I know that most of my post have been on the lighter side, most with a hint of humor and sarcasm, but this next one, is serious. This is not meant to be funny or sarcastic in anyway.
Even though I am nearly 19, I have found myself in two different funeral homes in my life. The first time was the death of my Great Grandmother, the latter was of a 19 year friend that I have known most of my life. As I walked from room to room of the funeral home, seeing his family, fellow friends, and fiance… I sadly realized that I had not known him as well as I should have. He was someone I’ve known for many years. I have played soccer with him since before middle school, and known and chatted with him throughout middle and high school, but sadly he was not one of the people I hung out with on a regular basis, but I know he was generally a king person. Ironic how someones death will make you think of your life and how they were a part of it. Although I didn’t know him as well as I would have liked, I still had the decency to show him the respect he deserved. I would like to say the same about everyone else, but I can’t, therefore, I’m developing a few guidelines for people to follow when going to viewings or funerals.
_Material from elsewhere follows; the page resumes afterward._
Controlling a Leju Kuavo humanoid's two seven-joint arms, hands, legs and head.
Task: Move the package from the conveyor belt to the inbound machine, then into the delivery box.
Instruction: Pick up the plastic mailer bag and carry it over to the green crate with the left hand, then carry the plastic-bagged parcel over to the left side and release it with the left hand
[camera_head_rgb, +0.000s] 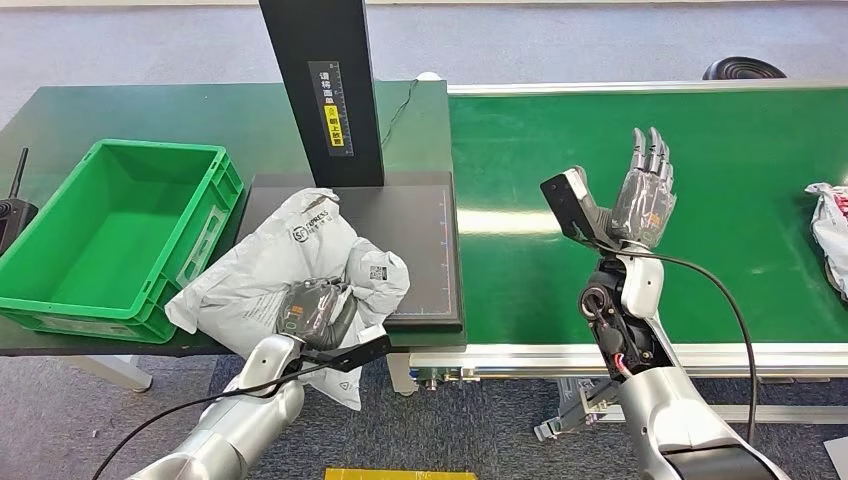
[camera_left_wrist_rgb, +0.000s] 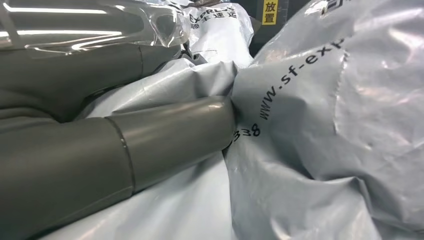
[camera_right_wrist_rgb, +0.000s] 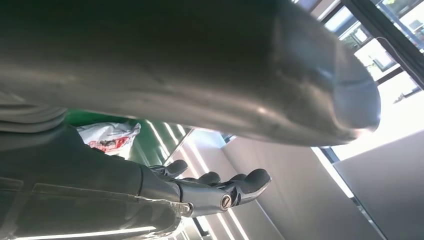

1. Don’t be an asshole, dress up and show respect. Wearing khaki pants and a football jersey is in no way acceptable. We don’t ask too much of you, just that you give a few moments out of your day, to look decent and show your respects. All you really have to do is dress like your attending church or a formal party/dance. Jean shorts and tennis shoes… come on…
2. Show your respect to the family, let them know that your there for them and your prayers are with them. You’d be surprised how much a simple hug will do for them, let alone your presence.
3. Don’t be a douchebag, when your at the funeral, focus on the funeral. While silence may be uncomfortable, and talking of or about the deceased may make you sad, talking about what your going to be doing this weekend, or whose party your going to crash is unacceptable and you should be slapped silly. All the family asks is a few moments of your time and attention, that’s not much considering they just lost someone very dear to them.
That’s it for now, but if you follow these few guidelines, it will make funeral a little easier for you and the family and friends of the deceased.